(Records contained in a dataset)
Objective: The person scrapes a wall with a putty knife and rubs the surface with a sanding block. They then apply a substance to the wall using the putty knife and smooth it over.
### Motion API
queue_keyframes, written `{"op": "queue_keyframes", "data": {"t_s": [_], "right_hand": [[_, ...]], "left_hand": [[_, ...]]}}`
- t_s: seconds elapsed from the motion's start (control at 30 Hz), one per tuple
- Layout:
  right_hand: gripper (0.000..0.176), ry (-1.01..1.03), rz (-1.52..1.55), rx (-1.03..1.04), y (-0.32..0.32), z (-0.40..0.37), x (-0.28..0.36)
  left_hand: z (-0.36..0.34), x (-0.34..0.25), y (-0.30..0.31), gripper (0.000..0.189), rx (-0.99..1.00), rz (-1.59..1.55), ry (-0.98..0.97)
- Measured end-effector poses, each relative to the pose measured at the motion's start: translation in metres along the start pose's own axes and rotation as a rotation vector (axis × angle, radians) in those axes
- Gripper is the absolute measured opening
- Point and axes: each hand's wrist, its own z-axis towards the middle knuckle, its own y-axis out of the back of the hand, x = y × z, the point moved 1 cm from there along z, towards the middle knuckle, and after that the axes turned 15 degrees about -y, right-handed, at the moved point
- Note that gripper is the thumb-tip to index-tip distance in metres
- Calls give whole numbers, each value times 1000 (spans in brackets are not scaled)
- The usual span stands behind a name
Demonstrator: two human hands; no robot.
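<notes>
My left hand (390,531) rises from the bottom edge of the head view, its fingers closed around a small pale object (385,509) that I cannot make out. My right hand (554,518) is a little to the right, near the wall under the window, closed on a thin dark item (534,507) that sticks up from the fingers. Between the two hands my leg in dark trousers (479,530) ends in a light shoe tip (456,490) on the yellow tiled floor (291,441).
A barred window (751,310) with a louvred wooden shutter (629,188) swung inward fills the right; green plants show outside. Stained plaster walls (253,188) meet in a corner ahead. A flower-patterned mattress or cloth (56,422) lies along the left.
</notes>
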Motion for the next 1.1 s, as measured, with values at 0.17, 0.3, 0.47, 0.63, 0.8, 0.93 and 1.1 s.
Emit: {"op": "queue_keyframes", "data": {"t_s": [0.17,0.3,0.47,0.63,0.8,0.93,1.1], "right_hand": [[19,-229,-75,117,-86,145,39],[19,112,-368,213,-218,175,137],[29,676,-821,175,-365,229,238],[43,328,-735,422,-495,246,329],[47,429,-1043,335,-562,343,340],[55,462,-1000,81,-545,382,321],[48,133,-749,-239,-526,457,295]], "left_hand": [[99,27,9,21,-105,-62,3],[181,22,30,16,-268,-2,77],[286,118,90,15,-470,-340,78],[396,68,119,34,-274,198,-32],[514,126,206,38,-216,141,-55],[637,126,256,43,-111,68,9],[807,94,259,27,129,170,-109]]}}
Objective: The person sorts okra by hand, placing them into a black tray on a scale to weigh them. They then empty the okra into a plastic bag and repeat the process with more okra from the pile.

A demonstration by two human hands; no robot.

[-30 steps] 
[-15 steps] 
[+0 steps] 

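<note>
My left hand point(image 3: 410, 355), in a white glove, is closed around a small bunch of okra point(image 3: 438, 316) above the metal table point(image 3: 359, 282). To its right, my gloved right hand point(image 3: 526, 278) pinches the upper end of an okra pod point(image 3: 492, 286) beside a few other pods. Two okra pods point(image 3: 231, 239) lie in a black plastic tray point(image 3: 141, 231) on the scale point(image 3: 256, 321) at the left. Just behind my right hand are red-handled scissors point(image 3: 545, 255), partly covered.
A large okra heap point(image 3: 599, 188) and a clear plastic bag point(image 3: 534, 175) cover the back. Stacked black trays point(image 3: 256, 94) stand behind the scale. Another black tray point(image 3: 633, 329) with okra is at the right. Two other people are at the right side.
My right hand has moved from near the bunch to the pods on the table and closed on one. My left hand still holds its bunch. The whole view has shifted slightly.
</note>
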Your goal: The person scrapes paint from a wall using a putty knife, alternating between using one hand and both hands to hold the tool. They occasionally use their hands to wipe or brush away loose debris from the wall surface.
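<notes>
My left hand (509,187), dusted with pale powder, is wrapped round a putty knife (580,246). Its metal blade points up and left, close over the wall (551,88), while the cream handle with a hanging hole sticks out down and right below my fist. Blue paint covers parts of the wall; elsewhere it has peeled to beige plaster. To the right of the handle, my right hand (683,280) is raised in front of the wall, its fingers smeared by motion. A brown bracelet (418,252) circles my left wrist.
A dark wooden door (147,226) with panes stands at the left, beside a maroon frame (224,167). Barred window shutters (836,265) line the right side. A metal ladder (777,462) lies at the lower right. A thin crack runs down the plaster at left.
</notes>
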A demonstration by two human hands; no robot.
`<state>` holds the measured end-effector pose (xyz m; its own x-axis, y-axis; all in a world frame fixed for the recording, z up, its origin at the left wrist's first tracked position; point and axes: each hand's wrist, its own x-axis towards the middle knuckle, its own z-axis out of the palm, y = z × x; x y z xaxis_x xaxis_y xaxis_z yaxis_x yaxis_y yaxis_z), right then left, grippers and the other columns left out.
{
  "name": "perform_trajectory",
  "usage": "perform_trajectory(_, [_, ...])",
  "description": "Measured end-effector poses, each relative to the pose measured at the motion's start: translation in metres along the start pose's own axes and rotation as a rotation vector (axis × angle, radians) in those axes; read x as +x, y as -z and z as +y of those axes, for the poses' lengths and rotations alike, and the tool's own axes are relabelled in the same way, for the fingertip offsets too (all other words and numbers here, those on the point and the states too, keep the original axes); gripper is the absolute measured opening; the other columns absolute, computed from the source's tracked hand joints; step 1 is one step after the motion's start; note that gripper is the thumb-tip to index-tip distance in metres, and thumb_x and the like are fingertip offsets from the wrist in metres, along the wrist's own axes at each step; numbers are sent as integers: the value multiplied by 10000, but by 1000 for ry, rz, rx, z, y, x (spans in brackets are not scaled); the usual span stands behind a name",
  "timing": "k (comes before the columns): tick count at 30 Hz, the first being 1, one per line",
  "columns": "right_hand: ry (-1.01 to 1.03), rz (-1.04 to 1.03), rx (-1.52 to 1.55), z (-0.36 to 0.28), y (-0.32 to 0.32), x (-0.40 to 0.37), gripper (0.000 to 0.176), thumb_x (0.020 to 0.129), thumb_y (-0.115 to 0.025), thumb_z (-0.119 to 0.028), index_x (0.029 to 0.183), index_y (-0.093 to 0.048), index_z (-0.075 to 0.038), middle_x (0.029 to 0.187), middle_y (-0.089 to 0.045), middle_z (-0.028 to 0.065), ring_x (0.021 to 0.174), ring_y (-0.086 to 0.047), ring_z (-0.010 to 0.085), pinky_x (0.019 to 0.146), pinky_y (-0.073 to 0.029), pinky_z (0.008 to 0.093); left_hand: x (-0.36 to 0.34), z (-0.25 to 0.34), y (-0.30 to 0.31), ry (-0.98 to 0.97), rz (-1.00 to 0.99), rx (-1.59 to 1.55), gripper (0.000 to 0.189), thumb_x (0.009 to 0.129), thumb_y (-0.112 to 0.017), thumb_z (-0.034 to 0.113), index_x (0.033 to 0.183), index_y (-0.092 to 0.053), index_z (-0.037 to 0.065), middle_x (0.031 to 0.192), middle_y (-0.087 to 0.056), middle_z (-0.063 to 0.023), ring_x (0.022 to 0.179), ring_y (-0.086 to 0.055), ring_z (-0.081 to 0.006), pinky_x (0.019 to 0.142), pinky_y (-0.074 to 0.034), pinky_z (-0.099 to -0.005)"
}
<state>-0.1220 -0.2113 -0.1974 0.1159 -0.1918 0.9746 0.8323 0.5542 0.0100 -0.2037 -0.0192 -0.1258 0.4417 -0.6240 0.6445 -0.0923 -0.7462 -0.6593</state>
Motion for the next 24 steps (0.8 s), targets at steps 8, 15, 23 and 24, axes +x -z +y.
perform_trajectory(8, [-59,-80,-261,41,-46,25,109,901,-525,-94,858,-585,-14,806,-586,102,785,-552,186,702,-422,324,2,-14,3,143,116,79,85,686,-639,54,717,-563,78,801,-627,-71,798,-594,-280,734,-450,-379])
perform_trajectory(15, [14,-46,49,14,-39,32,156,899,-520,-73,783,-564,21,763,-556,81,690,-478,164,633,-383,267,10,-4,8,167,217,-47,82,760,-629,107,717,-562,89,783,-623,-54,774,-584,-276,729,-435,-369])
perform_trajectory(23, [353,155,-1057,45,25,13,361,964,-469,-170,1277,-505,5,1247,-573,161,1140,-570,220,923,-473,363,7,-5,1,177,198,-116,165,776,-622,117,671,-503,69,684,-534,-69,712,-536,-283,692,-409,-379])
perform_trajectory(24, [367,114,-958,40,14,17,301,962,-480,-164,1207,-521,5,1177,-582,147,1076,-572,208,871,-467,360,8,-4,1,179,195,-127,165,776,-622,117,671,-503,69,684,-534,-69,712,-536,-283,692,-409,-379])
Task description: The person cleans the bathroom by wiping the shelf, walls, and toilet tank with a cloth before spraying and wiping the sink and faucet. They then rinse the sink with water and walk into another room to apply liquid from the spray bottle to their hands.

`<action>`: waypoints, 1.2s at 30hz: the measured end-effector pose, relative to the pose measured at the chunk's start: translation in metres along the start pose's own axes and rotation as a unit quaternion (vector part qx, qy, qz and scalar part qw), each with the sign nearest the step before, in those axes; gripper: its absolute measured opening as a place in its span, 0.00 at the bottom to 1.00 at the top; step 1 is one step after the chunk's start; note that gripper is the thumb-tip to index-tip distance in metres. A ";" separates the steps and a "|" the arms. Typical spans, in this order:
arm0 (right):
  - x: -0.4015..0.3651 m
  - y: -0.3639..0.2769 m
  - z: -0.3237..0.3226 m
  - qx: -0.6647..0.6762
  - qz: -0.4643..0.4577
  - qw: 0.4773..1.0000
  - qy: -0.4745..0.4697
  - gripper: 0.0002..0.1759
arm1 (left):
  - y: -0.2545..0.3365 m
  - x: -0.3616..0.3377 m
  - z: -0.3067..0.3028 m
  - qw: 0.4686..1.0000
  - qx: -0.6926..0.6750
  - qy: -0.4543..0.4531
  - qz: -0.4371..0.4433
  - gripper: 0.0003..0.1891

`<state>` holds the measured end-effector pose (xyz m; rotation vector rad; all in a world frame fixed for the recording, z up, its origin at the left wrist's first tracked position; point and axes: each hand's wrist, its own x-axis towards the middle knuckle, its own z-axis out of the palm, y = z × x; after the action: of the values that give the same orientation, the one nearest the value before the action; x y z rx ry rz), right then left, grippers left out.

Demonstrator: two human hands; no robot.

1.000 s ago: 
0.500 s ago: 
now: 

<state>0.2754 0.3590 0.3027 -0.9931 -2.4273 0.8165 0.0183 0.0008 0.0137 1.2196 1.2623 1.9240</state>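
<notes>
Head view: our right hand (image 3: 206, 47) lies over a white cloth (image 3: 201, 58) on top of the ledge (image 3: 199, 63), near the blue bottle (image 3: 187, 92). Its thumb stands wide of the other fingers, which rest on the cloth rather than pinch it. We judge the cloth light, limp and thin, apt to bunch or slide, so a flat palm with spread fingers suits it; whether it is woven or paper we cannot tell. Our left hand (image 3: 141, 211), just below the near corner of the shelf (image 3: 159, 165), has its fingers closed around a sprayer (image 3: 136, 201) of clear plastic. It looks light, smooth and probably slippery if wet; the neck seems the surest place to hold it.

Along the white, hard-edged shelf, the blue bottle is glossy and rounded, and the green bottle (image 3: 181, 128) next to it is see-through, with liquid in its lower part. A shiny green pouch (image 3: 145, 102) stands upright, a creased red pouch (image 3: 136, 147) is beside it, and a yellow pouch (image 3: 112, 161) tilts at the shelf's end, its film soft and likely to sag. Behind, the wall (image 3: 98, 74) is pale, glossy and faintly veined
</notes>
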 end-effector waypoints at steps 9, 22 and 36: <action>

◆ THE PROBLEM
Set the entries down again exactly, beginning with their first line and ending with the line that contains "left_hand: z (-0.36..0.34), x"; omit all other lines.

◆ SOLUTION TO THIS TASK
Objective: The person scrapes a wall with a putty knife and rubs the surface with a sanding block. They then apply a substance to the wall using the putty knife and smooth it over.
### Motion API
queue_keyframes, written `{"op": "queue_keyframes", "data": {"t_s": [_], "right_hand": [[_, ...]], "left_hand": [[_, ...]]}}`
- t_s: seconds elapsed from the motion's start (control at 30 Hz), one per tuple
- Layout:
  right_hand: gripper (0.000..0.176), ry (-1.01..1.03), rz (-1.52..1.55), rx (-1.03..1.04), y (-0.32..0.32), z (-0.40..0.37), x (-0.28..0.36)
  left_hand: z (-0.36..0.34), x (-0.34..0.25), y (-0.30..0.31), gripper (0.000..0.189), rx (-0.99..1.00), rz (-1.59..1.55), ry (-0.98..0.97)

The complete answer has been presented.